I recently helped a family member with a Windows 11 computer that had become completely inaccessible. The owner had forgotten the login password, forgotten the Windows Hello PIN, and also forgotten the security questions. At first glance, this looks like the kind of situation where a device is locked. No password means no access. That was my assumption.

It turned out to be false. As long as the system drive is not encrypted and you have physical access, the password can be reset with surprisingly little resistance. There is no need to guess the password. There is no online verification step. The entire security concept collapses as soon as you obtain a terminal before the user session starts.

This behavior is not an exploit. It is how Windows is intentionally designed. A Windows login password protects the user session. It does not protect the disk. The thing that protects the disk is BitLocker. If BitLocker is disabled the disk is considered trusted and the user at the keyboard is considered the owner.

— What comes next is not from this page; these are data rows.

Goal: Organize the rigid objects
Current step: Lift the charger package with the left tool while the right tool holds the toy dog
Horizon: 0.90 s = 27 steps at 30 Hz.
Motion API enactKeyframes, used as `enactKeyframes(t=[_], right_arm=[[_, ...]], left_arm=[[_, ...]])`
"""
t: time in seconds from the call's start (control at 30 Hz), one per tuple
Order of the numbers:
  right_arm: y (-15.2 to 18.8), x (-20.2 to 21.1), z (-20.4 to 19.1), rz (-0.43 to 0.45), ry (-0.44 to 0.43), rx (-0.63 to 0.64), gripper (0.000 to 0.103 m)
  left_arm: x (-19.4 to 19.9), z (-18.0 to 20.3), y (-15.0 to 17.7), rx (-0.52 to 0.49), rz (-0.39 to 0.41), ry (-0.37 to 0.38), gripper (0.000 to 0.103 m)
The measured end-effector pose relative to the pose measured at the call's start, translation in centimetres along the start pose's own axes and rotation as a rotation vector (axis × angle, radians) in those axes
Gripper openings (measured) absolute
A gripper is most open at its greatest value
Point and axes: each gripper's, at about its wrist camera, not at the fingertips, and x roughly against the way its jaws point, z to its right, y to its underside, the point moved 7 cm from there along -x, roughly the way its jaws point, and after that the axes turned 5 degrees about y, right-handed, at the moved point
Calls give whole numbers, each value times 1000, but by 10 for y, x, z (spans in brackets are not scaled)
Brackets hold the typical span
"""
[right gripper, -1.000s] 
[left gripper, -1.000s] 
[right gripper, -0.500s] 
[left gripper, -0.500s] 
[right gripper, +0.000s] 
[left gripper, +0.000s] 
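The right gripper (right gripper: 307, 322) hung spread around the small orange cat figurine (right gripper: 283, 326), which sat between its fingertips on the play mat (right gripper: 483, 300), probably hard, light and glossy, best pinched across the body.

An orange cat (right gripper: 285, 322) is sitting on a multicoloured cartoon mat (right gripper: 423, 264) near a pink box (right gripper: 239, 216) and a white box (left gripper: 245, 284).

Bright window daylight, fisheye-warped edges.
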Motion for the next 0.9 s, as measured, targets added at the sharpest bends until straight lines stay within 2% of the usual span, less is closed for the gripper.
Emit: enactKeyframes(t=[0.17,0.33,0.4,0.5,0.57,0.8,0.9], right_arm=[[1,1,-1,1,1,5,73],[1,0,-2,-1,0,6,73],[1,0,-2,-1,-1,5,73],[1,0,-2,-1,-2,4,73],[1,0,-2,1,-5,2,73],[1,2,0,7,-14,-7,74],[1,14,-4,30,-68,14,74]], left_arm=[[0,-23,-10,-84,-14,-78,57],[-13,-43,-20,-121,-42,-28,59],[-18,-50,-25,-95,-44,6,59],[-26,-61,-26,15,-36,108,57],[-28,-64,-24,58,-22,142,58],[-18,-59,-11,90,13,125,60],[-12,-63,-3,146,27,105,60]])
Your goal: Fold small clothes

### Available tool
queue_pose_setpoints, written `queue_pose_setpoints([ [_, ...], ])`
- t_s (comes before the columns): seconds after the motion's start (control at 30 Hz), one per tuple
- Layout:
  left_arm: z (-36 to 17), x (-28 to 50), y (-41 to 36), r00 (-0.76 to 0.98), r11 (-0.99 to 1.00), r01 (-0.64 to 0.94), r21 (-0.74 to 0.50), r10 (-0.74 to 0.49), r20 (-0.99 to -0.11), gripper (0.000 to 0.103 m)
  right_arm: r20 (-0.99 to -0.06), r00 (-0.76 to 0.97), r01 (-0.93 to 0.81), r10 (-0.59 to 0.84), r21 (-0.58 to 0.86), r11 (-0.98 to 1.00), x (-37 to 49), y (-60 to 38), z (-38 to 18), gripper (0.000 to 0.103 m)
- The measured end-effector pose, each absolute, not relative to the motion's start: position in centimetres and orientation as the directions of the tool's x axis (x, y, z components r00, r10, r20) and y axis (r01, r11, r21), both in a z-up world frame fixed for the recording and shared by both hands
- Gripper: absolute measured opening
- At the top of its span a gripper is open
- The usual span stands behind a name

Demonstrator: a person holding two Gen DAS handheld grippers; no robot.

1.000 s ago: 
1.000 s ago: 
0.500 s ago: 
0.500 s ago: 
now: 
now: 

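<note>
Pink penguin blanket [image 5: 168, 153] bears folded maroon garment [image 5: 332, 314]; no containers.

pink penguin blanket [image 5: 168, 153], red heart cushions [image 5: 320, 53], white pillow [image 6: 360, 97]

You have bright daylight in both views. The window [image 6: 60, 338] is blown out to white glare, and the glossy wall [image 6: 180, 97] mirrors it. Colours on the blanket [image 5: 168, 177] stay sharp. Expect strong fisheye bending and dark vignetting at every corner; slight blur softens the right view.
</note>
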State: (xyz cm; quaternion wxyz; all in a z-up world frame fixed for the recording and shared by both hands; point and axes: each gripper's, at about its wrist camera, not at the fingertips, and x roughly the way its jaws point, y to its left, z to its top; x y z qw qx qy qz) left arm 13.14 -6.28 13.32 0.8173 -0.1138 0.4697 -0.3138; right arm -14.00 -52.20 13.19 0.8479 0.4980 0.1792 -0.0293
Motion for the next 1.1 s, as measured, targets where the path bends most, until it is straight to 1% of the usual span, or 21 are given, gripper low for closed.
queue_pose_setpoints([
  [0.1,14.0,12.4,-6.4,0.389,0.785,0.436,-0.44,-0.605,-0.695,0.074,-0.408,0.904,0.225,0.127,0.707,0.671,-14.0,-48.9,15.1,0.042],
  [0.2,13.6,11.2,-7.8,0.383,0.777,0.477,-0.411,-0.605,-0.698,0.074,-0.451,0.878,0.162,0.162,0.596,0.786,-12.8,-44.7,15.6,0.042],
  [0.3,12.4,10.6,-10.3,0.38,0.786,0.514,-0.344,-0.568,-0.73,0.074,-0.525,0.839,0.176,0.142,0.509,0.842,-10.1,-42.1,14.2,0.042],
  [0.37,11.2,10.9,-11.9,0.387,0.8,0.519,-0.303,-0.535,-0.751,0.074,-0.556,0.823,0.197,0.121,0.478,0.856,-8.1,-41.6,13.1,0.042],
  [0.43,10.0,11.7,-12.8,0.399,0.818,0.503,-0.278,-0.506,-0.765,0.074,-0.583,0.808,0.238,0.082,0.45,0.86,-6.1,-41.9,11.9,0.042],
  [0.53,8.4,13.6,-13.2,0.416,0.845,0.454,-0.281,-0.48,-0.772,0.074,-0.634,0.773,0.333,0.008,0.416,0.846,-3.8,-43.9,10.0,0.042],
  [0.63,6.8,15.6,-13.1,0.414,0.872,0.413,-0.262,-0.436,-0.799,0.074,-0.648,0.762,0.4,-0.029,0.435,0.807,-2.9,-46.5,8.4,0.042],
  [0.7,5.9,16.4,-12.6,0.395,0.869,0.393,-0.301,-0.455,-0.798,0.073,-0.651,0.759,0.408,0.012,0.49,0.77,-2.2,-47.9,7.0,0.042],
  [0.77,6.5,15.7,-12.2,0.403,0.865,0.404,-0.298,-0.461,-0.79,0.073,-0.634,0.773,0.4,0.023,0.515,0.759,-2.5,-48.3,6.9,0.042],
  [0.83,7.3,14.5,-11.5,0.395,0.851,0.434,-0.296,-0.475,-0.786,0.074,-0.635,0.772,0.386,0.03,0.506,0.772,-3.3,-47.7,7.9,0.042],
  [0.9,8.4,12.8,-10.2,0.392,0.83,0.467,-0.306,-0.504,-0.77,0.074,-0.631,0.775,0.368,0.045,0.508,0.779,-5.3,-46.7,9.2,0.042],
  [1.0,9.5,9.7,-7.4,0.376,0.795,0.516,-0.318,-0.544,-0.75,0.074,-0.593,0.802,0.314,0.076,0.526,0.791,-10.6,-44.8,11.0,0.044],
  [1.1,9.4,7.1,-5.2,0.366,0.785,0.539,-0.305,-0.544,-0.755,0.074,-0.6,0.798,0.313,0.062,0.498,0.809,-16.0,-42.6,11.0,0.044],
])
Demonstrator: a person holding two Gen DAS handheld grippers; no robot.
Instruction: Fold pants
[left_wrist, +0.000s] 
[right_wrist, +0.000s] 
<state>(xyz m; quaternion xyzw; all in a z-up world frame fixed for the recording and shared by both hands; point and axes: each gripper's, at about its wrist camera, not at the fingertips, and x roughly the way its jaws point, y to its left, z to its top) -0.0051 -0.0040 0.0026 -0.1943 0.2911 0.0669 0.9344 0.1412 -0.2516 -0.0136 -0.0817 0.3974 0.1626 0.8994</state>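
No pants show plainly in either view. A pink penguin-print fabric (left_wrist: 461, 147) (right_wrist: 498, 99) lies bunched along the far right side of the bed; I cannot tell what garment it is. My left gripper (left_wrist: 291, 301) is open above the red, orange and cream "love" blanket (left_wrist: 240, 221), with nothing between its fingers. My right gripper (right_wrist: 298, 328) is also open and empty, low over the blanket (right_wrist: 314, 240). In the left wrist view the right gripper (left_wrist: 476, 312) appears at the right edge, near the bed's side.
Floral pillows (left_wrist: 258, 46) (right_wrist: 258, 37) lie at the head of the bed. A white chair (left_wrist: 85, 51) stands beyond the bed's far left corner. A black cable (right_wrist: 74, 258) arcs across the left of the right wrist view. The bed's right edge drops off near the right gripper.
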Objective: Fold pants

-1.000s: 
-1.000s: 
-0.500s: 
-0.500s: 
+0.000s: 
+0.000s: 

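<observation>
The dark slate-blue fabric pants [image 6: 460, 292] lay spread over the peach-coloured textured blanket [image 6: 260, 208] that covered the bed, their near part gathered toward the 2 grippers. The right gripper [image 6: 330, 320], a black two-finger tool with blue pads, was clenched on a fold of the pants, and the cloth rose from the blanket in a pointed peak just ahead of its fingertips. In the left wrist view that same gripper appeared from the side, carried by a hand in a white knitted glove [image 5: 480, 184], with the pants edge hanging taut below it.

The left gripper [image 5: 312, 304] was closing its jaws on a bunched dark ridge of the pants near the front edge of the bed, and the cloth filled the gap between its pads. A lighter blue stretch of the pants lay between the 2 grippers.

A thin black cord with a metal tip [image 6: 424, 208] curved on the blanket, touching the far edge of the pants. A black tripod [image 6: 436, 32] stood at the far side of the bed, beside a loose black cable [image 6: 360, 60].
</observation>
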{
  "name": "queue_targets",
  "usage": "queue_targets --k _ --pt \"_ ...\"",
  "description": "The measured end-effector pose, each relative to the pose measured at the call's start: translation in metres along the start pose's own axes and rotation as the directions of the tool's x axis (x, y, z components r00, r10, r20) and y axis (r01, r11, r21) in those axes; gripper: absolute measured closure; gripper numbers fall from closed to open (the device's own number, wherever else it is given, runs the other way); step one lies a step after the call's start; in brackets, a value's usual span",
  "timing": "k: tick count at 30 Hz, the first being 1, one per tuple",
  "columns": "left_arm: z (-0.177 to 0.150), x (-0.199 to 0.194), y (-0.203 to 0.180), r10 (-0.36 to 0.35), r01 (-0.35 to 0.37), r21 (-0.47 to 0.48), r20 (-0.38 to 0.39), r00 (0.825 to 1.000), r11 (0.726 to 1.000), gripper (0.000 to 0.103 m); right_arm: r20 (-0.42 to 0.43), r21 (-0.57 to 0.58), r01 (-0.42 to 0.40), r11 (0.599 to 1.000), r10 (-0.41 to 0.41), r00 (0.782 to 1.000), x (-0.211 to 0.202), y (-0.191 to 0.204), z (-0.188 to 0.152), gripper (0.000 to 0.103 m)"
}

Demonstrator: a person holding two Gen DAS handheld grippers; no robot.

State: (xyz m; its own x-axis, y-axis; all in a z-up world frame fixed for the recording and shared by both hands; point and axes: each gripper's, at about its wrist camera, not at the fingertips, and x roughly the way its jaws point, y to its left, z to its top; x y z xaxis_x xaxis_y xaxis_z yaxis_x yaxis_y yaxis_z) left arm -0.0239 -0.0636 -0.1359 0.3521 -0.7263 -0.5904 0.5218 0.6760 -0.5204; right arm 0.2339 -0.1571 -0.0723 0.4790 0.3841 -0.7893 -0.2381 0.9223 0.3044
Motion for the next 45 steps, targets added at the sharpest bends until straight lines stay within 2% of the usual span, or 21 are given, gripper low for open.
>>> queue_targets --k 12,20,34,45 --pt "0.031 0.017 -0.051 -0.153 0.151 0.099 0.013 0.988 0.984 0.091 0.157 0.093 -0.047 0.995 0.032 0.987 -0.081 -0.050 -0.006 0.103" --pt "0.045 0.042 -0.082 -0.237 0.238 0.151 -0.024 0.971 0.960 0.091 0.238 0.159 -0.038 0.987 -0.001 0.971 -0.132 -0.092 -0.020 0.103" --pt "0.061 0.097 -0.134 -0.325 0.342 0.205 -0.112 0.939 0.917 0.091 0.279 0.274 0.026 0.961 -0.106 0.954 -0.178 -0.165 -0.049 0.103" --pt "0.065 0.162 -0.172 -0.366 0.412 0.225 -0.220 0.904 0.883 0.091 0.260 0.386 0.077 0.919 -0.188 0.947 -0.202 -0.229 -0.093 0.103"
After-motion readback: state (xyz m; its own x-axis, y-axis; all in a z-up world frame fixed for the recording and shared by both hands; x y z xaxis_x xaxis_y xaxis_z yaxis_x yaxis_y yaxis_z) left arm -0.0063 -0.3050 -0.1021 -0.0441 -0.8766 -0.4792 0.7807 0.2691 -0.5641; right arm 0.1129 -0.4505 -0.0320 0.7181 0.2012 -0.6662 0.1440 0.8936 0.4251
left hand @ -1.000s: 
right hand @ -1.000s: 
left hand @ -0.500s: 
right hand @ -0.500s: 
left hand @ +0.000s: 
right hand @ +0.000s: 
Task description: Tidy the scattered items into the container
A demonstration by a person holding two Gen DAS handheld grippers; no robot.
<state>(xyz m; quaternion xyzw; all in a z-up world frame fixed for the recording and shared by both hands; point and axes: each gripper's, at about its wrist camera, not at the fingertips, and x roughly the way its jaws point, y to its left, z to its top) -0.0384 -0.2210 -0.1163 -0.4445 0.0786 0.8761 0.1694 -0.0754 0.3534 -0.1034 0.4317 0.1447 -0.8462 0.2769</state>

There is a built-in recovery process in Windows for forgotten passwords. Security questions and Windows Hello exist precisely for that purpose. In my case they had been forgotten as well. But even if they had worked, they would not have protected the system from physical access. They only help the original owner get back in. They do not secure the data.

The more I looked into this the more surprising it became. My expectation for a modern consumer device in 2026 is simple. I expect the data on the device to be encrypted by default. This is how phones work. Android encrypts storage regardless of whether you sign in with a Google account. iPhones and iPads have been encrypted from the beginning. macOS offers FileVault and many users enable it during onboarding. In all of these cases, the password or biometric unlock is not the security itself. It is the key that unlocks an already encrypted device.

Windows 11 behaves differently. Encryption is optional. During installation Windows never informs the user that the drive is unencrypted. It does not ask the user whether they want to enable BitLocker. It does not warn about the consequences. It does not explain that a Microsoft account is useful for storing recovery keys. It simply creates a system that looks secured because there is a login screen yet the underlying storage is in plain text.

The situation becomes even more puzzling once BitLocker is enabled. On many consumer devices BitLocker will auto-unlock during boot using the TPM. As soon as the operating system has been loaded the data is decrypted. From that point onward, any code that runs before the user session also runs with full access to the decrypted disk. If a terminal can be launched before login that terminal effectively has system-level authority. This is fundamentally different from Android, iOS, and macOS where authentication and decryption are tied together and cannot be separated in this way.

In other words, BitLocker protects data at rest. It does not protect data once the boot process has released the key. It works perfectly for lost or stolen laptops that are powered off. It works well for compliance and enterprise scenarios. But it does not behave like a unified security model for everyday consumers who expect a password to mean actual security.

What makes this so confusing is that Windows mixes two worlds without explaining the boundary. Inside a user session Windows asks for password confirmation and administrative privileges constantly. Outside the user session Windows assumes ownership and grants system authority as soon as the disk is decrypted. For most users, this is not intuitive. In consumer products ownership and authentication are the same thing. In Windows they are separate.

There are straightforward ways this could be improved.

• Warn clearly during installation if BitLocker is off • Enable BitLocker by default on consumer devices • Tie Microsoft accounts to recovery key handling in a transparent way • Explain that PIN and password protect the user session, not the disk • Teach users that physical access to an unencrypted Windows device means full control

What should users actually do:

• Enable BitLocker • Use a Microsoft account if you want recovery without manual key management • Store recovery keys in a safe place • Consider a firmware password if you care about physical access

My conclusion is simple. I assumed Windows 11 worked like a modern consumer system. I assumed encryption. I assumed a forgotten password meant a locked device. Those assumptions were wrong until I manually enabled BitLocker. And the operating system never told me.